IEA-Cross-TCP-Workshop: “Towards a flexible, cross-sectoral energy supply”
With a special focus on the flexibility provision via the heating sector.
Speakers from left to right: Matthias Kuba (BEST, Austria), Ingo Leusbrock (AEE INTEC, Austria), Teresa Schubert (Wien Energie, Austria), Maria Lechner (INNIO Jenbacher, Austria), Elina Mäki (VTT, Finland), Markus Gölles (BEST, Austria), Dietrich Schmidt (Fraunhofer IEE, Germany), Viktor Unterberger (BEST, Austria)
A sustainable energy supply can only be achieved through a flexible, cross-sectoral energy system that utilises the specific advantages of various renewable technologies. Based on specific presentations on the user needs among different sectors, the possible roles of different technologies were discussed. The workshop took place as side event of the Central European Biomass Conference 2023 in Graz as a physical meeting. The event was open to all interested parties and reached more than 50 participants. The workshop was structured in two presentation parts and a final discussion. Organized and chaired by Markus Gölles from BEST – Bioenergy and Sustainable Technologies, Austria, a particular focus was placed on providing flexibility through the heating sector. By bringing together different users representing municipal and industrial energy supply and technology experts from different IEA Technology Collaboration Programmes (TCP), the workshop supported a holistic discussion.
Participating Technology Collaboration programmes (TCPs)
SHC – Solar Heating and Cooling
Task 68: Efficient Solar District Heating Systems
DHC – District Heating and Cooling
Annex TS4: Digitalisation of District Heating and Cooling
Annex TS5: Integration of Renewable Energy Sources into existing DHC Systems
Chair: Markus Gölles, BEST – Bioenergy and sustainable Technologies, Austria
Block A – Future needs of users and the specific role of biomass
Wien Energie‘s vision of a sustainable energy and ressource supply of Vienna, Teresa Schubert, Wien Energie, Austria
Digitalization of energy management systems – optimization of internal energy use as an industrial company, Maria Lechner, INNIO Jenbacher, Austria
Flexible Bioenergy and System Integration, Elina Mäki, VTT Technical Research Centre of Finland, Finland and Task Leader – IEA Bioenergy Task 44 Flexible Bioenergy and System Integration
Use Case: Syngas platform Vienna for utilization of biogenic residues, Matthias Kuba, BEST – Bioenergy and Sustainable Technologies, Austria
Block B – Flexibility provision via the heating sector
Transformation of District Heating and Cooling Systems towards high share of renewables, Ingo Leusbrock, AEE INTEC, Austria Lead of Austrian delegation – IEA DHC Annex TS5 Integration of Renewable Energy Sources into existing District Heating and Cooling Systems
Opportunities offered by long-term heat storages and large-scale solar thermal systems, Viktor Unterberger, BEST – Bioenergy and Sustainable Technologies, Austria Task Manager – IEA SHC Task 68 Efficient Solar District Heating Systems
Possibilities through digitalization on the example of District Heating and Cooling, Dietrich Schmidt, Fraunhofer Institute for Energy Economics and Energy System Technology IEE, Germany, Operating Agent – IEA DHC Annex TS4 Digitalisation of District Heating and Cooling
Large cities have a comparatively small share of renewables at the moment. They need very high energy inflows, as it is not possible to generate all the energy required within the cities. For a sustainable energy supply of large cities sustainable energy carriers are necessary.

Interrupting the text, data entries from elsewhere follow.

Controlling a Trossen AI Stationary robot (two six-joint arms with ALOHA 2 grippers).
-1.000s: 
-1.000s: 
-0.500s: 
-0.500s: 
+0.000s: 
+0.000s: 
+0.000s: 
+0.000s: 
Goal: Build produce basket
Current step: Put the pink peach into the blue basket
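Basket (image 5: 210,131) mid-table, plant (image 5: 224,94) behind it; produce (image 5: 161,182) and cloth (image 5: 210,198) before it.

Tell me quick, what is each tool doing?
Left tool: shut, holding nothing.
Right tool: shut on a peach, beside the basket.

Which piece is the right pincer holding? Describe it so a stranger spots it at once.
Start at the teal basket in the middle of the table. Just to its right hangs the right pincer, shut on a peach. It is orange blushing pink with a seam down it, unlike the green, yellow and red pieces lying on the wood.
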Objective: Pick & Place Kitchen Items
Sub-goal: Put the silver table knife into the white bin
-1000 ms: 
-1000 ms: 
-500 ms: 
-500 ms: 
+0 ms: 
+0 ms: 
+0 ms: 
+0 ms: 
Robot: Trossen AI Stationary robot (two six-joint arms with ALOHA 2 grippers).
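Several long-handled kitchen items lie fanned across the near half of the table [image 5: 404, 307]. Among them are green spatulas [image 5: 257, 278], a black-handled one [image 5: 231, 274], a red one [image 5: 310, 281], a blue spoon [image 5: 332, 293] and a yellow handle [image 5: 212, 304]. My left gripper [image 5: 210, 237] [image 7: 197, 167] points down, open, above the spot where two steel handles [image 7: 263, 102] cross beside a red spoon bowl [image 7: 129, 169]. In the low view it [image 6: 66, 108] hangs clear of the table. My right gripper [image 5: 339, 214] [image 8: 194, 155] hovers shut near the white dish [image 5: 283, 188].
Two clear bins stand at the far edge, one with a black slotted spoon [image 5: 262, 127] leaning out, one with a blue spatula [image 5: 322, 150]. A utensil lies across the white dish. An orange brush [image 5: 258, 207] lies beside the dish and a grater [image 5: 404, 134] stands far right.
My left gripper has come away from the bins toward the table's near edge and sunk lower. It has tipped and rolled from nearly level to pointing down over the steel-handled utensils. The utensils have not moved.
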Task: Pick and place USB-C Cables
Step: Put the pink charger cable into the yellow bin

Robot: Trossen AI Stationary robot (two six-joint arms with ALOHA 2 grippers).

It is very important to use the heat released by the different sector coupling technologies, e.g. CHP or electrolysers, to achieve high efficiencies and utilization rates. To achieve this, district heating and spatial energy planning must play a major role.
The reduction of energy demand must not be forgotten.
A successful transition of our energy and resource supply requires the appropriate integration of all stakeholders and appropriate policy frameworks.
The solutions will be multi-energy systems involving many different technologies. This implies that a well-trained workforce with expertise in many different areas will be needed. Also, a competition of different renewables should be avoided, as all of them are needed. The focus should be on identifying the optimal use of the different available technologies. Due to the volatility of most renewable energy sources and the highly variable geographical boundary conditions storages and energy carriers will be very important.
Increased digitalisation will be necessary because of the increasing complexity and limitation of the workforce.
The final audience survey highlights the complexity in the transition towards a sustainable energy and resource supply and provides an overview of the many different tasks that need to be addressed.